EUROPE - Region on alert for biker club growth

OFF THE WIRE
After an announcement from Europol that membership in both the Hells Angels and Bandidos clubs has almost doubled in the last six or so years, regional governments are keeping an eye on local motorcycle club chapters.

The number of Hells Angels club chapters around the world grew from 120 in 2005 to 229 in 2012, and the Bandidos reaching 137 chapters in 2012, up from 72 in 2006, according to Soren Pedersen, Europol's media chief.

The average club chapter consists of around 14 members, Europol said.

"What we fear in the Balkans is that, even though they are staying under the radar now, they will as we've seen time after time eventually involve themselves in arms and, of course, drugs," Pederson said.

This isn't the first time the region has confronted the specter of a biker boom. In 2010, Europol released a similar warning, noting the need for international police co-operation to address the issue.

Later that year, the European Commission sponsored a multi-country workshop on outlaw motorcycle club for South-Eastern European law enforcement officers.

In Zagreb last month, police carried out a raid on a motorcycle club where around 60 visitors from all over Eastern Europe gathered for an annual party.

"During conduction of the raid, police officers used means of coercing over four people and a couple of persons were brought to an interview under caution, after which they were released," a spokesperson for the Zagreb police told SETimes.

Turkey and Albania, where Europol said the influx is particularly strong, are strategic points of distribution for the "Balkan Route," through which much of Western Europe receives most of its drugs.

Europol claims the major influx hails from Australia, where biker club are very active.

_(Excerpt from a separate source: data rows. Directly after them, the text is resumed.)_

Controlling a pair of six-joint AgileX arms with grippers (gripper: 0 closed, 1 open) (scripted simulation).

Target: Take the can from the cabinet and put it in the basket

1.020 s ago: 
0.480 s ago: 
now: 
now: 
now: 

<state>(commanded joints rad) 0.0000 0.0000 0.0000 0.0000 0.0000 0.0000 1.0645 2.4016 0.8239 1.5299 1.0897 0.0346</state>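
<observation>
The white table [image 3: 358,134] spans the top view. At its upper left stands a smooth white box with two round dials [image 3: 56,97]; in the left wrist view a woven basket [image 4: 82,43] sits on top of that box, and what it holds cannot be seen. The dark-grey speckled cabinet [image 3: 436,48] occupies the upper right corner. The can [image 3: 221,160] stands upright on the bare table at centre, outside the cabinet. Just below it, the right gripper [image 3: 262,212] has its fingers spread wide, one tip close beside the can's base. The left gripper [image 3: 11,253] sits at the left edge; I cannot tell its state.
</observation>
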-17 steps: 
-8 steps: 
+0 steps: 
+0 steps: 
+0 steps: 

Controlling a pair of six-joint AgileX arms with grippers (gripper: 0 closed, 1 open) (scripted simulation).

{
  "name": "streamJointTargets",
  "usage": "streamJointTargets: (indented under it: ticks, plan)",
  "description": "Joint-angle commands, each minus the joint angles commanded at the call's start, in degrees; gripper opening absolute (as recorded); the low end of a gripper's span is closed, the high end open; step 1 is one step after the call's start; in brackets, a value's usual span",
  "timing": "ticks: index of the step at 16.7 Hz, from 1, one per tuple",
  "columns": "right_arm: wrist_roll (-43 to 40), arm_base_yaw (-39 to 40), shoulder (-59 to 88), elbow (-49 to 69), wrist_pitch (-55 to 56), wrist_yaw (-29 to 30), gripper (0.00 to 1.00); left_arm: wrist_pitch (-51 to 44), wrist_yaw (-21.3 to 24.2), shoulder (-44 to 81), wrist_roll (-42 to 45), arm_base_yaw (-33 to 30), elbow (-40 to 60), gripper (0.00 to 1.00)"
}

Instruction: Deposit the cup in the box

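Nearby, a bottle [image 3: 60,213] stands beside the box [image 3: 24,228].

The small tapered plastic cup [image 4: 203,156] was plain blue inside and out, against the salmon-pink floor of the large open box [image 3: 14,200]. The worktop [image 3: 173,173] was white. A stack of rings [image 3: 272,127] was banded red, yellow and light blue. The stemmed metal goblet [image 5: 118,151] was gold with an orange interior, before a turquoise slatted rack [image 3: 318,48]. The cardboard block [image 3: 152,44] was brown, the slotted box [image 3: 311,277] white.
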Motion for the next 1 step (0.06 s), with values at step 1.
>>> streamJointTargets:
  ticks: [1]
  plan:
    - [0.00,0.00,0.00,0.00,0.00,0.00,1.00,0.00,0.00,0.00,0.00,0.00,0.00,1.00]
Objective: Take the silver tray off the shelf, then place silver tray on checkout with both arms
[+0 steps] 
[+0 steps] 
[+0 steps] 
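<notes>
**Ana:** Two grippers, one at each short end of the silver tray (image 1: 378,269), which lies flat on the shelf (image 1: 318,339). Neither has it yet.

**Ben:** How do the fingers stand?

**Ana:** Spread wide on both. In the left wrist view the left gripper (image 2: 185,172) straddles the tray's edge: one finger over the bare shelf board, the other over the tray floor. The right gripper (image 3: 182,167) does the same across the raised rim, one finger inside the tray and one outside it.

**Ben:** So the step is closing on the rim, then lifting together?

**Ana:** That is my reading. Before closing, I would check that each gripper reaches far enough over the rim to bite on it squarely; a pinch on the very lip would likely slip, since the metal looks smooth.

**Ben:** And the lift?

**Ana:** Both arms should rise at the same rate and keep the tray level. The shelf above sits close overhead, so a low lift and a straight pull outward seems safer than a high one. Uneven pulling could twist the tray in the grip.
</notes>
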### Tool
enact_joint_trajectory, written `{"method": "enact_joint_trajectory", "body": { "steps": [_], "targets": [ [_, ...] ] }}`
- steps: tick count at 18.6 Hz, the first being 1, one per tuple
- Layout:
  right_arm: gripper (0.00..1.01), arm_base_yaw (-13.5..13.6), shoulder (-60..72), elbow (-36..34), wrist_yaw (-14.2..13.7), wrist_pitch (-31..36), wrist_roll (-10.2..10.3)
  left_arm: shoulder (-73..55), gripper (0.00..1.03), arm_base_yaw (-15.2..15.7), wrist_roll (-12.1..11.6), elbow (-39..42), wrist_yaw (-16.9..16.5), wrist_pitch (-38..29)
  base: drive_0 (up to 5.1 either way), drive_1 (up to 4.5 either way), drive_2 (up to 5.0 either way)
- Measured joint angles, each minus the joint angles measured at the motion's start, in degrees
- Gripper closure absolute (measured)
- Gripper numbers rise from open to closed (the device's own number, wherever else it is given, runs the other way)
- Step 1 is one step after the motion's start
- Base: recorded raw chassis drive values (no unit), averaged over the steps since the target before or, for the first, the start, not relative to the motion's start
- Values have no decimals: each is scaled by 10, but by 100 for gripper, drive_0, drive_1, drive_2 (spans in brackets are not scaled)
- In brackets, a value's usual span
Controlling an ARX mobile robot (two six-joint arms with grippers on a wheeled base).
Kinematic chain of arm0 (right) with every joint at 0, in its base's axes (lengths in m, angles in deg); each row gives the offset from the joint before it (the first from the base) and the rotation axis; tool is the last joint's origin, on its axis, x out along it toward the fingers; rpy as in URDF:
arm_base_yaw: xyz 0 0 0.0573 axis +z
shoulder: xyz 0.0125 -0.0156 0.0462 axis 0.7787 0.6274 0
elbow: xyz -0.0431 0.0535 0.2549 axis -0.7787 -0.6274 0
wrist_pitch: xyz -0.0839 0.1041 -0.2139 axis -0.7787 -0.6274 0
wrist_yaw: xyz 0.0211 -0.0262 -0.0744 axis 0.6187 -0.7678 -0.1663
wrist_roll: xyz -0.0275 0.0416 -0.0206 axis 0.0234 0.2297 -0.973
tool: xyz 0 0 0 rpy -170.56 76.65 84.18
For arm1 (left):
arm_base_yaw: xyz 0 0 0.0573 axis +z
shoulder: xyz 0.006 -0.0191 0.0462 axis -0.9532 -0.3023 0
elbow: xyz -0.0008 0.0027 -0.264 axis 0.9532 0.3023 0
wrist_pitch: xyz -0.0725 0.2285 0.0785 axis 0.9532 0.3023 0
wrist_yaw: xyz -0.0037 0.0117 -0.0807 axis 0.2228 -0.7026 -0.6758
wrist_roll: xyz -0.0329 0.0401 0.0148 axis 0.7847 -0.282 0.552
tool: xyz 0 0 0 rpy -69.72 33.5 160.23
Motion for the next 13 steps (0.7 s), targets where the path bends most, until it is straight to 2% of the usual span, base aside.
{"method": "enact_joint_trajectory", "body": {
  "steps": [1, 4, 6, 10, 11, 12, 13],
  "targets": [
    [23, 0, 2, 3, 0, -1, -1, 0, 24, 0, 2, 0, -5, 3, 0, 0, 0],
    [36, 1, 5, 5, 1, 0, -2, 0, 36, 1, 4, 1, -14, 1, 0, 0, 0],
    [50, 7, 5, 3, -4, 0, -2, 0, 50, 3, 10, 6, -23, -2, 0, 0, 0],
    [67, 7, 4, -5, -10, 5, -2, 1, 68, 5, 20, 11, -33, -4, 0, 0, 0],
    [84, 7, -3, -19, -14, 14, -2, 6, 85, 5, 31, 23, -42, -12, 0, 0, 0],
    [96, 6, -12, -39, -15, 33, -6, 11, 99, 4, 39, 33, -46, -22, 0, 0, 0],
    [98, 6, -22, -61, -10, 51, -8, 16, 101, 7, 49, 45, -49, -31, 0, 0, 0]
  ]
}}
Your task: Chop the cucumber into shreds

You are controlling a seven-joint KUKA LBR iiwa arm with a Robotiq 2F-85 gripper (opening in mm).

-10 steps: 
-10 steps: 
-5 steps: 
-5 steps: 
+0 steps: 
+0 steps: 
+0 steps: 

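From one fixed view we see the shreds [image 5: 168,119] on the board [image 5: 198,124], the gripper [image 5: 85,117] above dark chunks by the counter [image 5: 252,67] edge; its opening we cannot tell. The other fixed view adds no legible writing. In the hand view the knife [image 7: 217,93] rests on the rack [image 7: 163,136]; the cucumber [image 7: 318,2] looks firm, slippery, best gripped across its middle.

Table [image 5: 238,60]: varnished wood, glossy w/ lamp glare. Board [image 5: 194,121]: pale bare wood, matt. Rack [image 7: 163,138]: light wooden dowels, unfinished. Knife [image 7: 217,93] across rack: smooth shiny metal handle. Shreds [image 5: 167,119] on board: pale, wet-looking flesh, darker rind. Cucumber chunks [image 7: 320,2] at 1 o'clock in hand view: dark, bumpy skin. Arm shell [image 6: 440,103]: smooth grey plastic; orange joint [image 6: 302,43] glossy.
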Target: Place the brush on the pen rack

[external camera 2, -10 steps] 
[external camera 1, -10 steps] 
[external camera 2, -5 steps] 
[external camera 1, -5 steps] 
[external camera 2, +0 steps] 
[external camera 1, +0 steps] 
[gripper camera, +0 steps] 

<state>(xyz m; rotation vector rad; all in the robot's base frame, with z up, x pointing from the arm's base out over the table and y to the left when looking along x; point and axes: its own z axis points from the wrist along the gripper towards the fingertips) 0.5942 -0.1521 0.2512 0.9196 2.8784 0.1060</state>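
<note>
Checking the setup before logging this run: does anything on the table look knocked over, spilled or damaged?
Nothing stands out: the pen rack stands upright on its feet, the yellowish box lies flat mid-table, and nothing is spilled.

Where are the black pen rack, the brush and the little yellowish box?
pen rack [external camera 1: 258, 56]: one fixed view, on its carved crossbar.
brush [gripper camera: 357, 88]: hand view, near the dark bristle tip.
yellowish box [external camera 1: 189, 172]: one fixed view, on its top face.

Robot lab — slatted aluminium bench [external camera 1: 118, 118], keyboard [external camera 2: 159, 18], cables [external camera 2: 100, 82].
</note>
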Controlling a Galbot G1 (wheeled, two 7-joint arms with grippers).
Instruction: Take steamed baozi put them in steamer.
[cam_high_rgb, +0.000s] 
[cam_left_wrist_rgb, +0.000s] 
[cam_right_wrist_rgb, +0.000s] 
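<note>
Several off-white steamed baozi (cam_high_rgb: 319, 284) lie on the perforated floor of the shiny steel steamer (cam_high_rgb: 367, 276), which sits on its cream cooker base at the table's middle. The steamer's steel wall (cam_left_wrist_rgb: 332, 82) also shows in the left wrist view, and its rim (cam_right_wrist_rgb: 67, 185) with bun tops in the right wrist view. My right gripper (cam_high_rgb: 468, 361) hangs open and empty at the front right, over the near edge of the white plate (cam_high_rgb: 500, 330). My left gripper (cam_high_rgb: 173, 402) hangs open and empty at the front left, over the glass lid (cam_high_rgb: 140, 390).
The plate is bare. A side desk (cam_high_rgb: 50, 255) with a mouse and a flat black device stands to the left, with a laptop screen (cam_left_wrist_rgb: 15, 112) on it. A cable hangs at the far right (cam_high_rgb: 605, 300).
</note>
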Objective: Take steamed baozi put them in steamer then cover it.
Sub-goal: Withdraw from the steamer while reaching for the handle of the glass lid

There, the groups "feature prominently in most aspects of serious and organised crime, and have a robust ability to expand into illicit drugs, firearms, blackmail, extortion and fraud," the Australian Crime Commission said recently.

Australia's government has made policing of biker club a major priority. Several states have tried to ban the groups entirely, through laws that prohibit the display of club colors and membership tattoos. club members, however, have successfully challenged those laws as unconstitutional.

The government's recent crackdown on "bikies" may be what's causing some members to migrate west, but Europe also offers business advantages.

Despite Europol's recent warning, some experts were skeptical that such a major relocation would prove worth the trouble for Australia-based bikers.
The groups often exist as legitimate hobbyist communities, Duncan McNab, a former policeman and private investigator in Australia, said, but, he added, "you'd need to be blind not to know what the clubs are primarily doing."

Many Australian bikers have a built-in connection to Southeastern Europe due to their Balkan origins. Many immigrants who fled the region as Yugoslavia splintered during the 1990s -- or during the long economic slump that followed -- landed in Australia.

A high proportion of those have been recruited to their adopted homeland's "bikie" club, which now include the aptly named "Balkan Bandidos."

When two Australian "Bandidos" from the Balkans were recently tried, and later convicted, in a Gold Coast club rape, their lawyers cited the trauma they experienced growing up during the wars in Bosnia and Herzegovina and Kosovo as a context for their behaviour.

With the various clubs increasing in size, they could outgrow their own trade territories and infringe on others', Europol fears. Turf wars are certainly not unprecedented in biker communities; historically, these club have become most violent when dealing with inter-club issues of defection and rivalry.

"If you go back in history you can see: when they get too crowded, there is a risk they will clash," Pedersen said.